This strange but charming film concerns a deliberately unfaithful wife and her equally forgiving husband. I suspect that the film may have been quite controversial for the time, notably because of its blithe treatment of infidelity in the bourgeois class. Casting Deborah Kerr as the wayward wife certainly helped me be more sympathetic for an essentially unsympathetic character, as was casting an oily and slick Robert Mitchum as her lover. Cary Grant, who originally turned down the part, brings his unflappable dignity to the role of the husband – one cannot call him cuckolded, as he runs his half of the relationship with a sure hand. One can’t help but cheer him on as he brings humor, sadness, jealousy and just enough seriousness to the role.
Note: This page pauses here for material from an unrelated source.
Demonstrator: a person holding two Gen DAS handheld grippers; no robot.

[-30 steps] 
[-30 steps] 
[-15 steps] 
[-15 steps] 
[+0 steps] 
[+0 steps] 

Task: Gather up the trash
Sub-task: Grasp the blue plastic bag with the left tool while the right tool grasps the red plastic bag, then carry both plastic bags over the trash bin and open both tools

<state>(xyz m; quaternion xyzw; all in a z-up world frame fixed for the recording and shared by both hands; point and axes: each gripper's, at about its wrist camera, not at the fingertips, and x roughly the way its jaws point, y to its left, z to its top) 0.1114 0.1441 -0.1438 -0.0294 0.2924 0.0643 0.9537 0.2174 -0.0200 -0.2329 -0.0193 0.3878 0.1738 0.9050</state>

The film is saved from sentimentality and heavy-handed moralizing by the equally sure hand of the director Stanley Donen, who doesn’t take the little foibles of the bourgeois class too seriously. It’s fitting that the film is partly scored by Noël Coward, the British über-chronicler of the privileged class.

The bright spot in the film is Jean Simmons as the family’s doubly-complicit friend Hattie, clad head-to-toe in Christian Dior and swilling gin cocktails with charming insouciance.

The Grass is Greener. Dir. Stanley Donen. Granson Productions, Ltd, 1962.